** Opening Information given block **

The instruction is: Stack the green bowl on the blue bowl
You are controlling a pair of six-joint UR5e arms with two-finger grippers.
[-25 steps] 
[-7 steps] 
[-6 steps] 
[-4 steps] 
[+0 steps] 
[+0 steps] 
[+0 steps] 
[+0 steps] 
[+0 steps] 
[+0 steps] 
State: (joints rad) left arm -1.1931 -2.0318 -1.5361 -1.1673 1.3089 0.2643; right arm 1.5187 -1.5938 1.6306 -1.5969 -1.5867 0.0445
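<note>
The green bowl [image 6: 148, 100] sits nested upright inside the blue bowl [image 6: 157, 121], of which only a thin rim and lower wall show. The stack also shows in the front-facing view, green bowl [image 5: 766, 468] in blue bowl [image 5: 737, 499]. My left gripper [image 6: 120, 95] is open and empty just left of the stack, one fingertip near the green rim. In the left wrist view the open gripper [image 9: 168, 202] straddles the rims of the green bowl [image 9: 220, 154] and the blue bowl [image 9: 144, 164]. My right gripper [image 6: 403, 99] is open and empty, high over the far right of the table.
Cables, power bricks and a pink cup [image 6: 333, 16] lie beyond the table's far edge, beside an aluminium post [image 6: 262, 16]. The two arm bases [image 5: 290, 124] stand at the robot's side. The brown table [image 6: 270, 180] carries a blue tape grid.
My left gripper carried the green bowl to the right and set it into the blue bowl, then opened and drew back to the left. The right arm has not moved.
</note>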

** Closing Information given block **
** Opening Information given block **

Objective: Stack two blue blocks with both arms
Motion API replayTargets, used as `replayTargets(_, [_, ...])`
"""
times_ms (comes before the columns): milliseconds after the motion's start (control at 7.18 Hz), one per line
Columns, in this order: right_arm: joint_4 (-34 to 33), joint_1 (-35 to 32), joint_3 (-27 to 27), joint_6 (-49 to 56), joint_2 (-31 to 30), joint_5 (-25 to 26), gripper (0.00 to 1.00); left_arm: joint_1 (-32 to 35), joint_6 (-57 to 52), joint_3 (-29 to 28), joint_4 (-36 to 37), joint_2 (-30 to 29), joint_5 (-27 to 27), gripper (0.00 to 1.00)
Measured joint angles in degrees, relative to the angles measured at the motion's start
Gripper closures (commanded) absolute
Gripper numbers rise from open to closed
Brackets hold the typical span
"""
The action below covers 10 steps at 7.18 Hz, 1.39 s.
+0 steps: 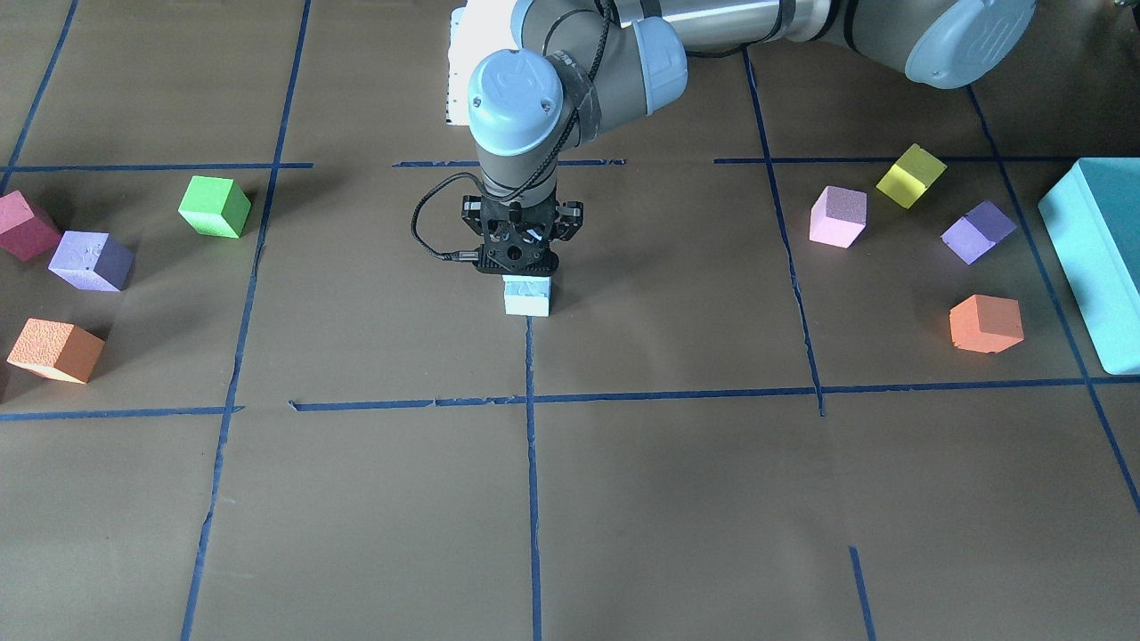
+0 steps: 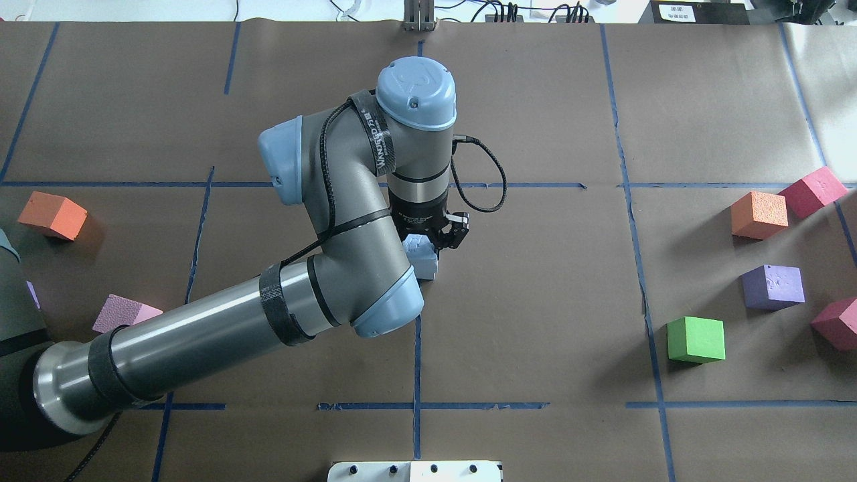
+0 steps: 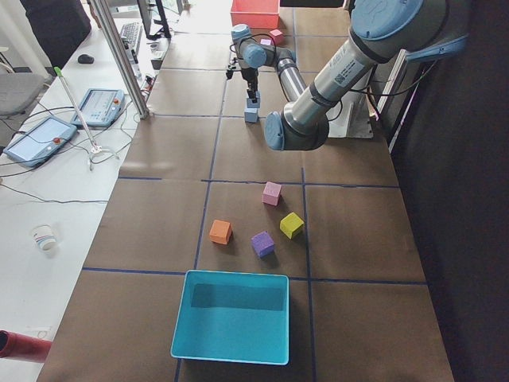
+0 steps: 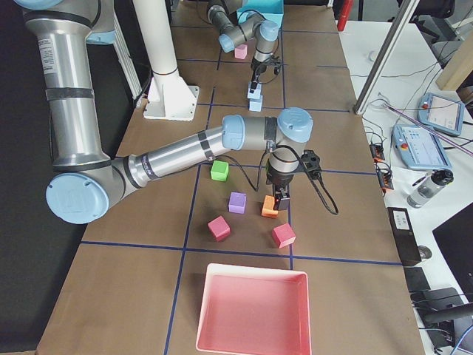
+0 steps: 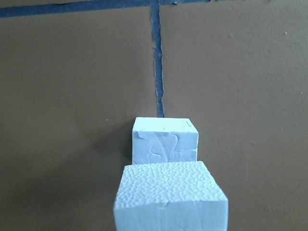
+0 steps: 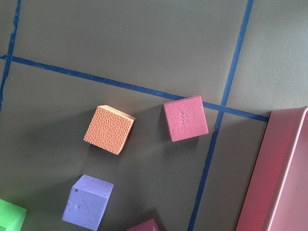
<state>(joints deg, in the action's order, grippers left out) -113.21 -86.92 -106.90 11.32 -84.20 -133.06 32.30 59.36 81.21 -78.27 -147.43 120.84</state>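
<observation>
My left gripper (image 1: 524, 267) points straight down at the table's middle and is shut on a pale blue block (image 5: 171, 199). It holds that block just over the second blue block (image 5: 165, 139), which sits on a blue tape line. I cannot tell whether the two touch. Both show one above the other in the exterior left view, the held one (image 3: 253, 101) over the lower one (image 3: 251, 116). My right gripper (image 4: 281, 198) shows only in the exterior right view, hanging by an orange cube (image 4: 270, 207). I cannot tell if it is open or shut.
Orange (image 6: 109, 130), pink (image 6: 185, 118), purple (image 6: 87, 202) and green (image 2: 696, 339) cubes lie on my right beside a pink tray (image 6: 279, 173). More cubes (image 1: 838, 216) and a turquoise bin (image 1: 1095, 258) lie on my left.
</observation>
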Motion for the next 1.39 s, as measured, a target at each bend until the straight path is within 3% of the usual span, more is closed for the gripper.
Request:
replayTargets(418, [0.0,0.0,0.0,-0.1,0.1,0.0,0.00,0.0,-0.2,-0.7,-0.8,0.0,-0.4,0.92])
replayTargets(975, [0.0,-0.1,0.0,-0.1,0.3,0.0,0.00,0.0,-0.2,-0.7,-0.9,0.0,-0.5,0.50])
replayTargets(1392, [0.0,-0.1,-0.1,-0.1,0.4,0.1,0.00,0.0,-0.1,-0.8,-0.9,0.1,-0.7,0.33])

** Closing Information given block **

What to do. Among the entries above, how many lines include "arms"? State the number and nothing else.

Finished task. 2